If you wanted to make these as a dessert, like a profiterole, leave out the grated cheese from the dough and fill with a thickened custard, fruit compote or even warmed Nutella!

STAGE 1.

100ml FULL FAT MILK

100ml WATER

50g BUTTER

STAGE 2

125g PLAIN FLOUR

2 LARGE EGGS

170g FINELY GRATED PARMESAN OR GRANA PADANO

METHOD;

Combine milk, water and butter in a saucepan and bring to a rapid boil, remove from the heat and add the flour from stage 2 and beat into a smooth paste with a spatula or wooden spoon.

Leave to cool for 5 minutes, then add 1 egg at a time, fully mixing the egg before adding the second one. 

Add the finely grated cheese if you want savoury pastry or leave it out if you want neutral/dessert pastry buns.

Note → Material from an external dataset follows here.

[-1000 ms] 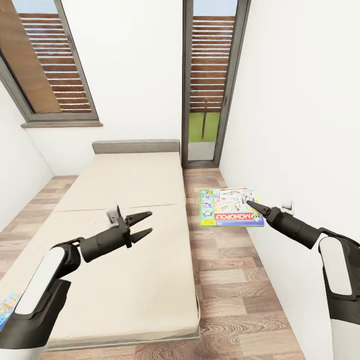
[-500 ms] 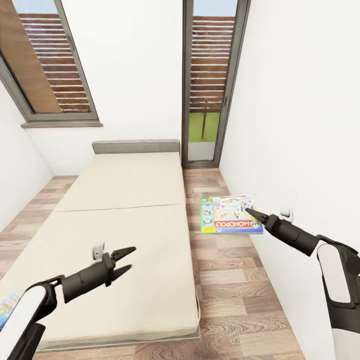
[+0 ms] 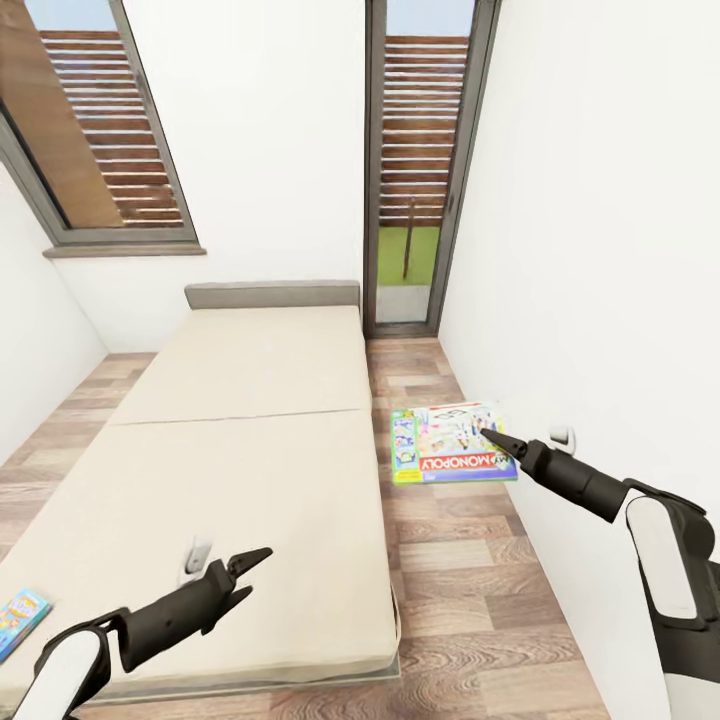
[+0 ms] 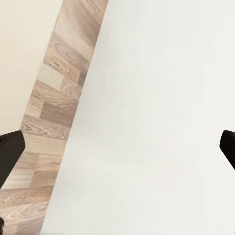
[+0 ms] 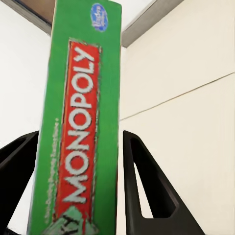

Now pick whichever nozzle you’d like to use ( I use a wide star-shaped one) and a disposable piping bag, snip the end off the bag to expose the nozzle (chef tip; twist the piping bag just above the nozzle to stop the mixture falling through the bag, or use a hairpin or elastic band)

Fill the bag and pipe even shapes onto a wax paper-lined baking sheet.

Preheat your oven to 190ºc and bake for 10-12 minutes, until risen, evenly golden, crispy and hollow. Poke a hole in the bottom with a sharp knife, fill another bag with your chosen filling and fill to almost bursting!!!

Allow to cool completely before filling.